Nach hef­ti­gen Böen mit Orkan­stär­ke waren THW und Feu­er­wehr im Land­kreis Forch­heim pau­sen­los im Ein­satz, um umge­stürz­te Bäu­me zu besei­ti­gen oder abge­deck­te Dächer zu sichern. 

Am Forch­hei­mer Kran­ken­haus hat­te der Sturm einen gro­ßen Teil des Daches am Haupt­ge­bäu­de abge­deckt. Die Trüm­mer lan­de­ten auf dem Hin­ter­hof und einem Neben­ge­bäu­de und begru­ben meh­re­re gepark­te Autos unter sich. Ver­letzt wur­de nie­mand. Pati­en­ten, die im fünf­ten Stock direkt unter dem Dach unter­ge­bracht waren, muss­ten auf ande­re Sta­tio­nen ver­legt wer­den. 

Feu­er­wehr und THW Forch­heim besei­tig­ten die Trüm­mer und deck­ten das Dach zusam­men mit einer Beda­chungs­fir­ma pro­vi­so­risch ab. An einem wei­te­ren Neben­ge­bäu­de des Kran­ken­hau­ses wur­de ebnfalls das Dach abge­deckt, auch hier konn­ten die Ein­satz­kräf­te Siche­rungs­ar­bei­ten leis­ten.
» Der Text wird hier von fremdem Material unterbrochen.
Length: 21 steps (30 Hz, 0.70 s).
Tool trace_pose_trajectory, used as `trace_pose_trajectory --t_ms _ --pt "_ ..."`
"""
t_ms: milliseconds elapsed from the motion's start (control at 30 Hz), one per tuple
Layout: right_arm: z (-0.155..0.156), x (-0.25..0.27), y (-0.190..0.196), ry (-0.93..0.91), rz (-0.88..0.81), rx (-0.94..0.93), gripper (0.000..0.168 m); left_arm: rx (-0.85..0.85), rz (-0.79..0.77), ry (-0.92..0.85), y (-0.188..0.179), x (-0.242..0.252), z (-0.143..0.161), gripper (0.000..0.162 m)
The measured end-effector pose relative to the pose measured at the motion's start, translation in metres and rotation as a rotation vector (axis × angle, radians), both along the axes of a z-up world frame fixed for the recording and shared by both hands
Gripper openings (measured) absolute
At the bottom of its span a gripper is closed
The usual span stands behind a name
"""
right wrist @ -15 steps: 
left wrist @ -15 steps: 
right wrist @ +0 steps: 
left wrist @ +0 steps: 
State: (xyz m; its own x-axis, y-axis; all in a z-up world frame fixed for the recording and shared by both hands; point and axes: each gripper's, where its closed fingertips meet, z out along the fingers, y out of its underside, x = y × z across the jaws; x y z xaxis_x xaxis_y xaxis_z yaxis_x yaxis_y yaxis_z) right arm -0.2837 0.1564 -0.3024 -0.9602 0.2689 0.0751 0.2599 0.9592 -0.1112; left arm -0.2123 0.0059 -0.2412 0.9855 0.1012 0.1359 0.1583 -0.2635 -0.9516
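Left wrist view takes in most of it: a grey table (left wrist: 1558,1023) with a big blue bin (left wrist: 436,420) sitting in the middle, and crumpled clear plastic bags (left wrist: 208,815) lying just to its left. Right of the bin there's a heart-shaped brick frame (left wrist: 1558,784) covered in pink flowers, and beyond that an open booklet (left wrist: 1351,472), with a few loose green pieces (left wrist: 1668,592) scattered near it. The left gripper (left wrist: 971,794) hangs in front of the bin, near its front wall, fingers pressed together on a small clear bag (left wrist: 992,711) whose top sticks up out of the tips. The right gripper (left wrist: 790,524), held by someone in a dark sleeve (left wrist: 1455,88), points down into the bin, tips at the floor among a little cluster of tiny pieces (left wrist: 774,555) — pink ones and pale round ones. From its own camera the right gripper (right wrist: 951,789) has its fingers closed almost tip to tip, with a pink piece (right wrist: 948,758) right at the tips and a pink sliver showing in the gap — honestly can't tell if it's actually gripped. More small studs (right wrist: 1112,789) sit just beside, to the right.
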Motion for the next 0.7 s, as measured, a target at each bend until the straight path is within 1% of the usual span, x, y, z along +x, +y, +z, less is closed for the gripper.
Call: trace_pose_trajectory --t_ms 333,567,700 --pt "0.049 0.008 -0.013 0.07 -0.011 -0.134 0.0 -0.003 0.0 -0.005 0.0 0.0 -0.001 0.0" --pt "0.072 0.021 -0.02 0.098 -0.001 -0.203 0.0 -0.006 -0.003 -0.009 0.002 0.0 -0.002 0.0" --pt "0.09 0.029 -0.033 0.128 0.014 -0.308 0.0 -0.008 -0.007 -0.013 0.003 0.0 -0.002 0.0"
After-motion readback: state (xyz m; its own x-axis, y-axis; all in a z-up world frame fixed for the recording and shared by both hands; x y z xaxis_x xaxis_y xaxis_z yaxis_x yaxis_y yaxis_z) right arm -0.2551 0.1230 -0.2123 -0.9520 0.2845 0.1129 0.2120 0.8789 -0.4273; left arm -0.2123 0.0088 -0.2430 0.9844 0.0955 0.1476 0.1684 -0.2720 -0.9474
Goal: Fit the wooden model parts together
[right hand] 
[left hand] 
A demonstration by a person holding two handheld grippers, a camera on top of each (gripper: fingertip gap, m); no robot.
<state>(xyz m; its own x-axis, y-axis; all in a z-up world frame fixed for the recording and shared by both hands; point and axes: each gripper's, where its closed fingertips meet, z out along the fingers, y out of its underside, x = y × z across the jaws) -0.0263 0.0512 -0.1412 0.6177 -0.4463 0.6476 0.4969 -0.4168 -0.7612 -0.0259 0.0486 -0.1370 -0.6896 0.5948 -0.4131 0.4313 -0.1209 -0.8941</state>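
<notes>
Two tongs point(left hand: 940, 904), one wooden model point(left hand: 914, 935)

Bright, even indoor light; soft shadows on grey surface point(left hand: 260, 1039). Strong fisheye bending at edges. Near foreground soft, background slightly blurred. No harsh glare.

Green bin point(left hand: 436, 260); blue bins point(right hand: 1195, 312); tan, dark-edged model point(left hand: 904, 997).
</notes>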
Unter­stützt wur­den die Arbei­ten durch die Fach­grup­pe Logis­tik des THW Kircheh­ren­bach, die mit Lkw-Kip­per und zwei Hel­fern den Mate­ri­al­trans­port orga­ni­sier­ten. Ins­ge­samt waren rund 30 Hel­fer des THW im Ein­satz.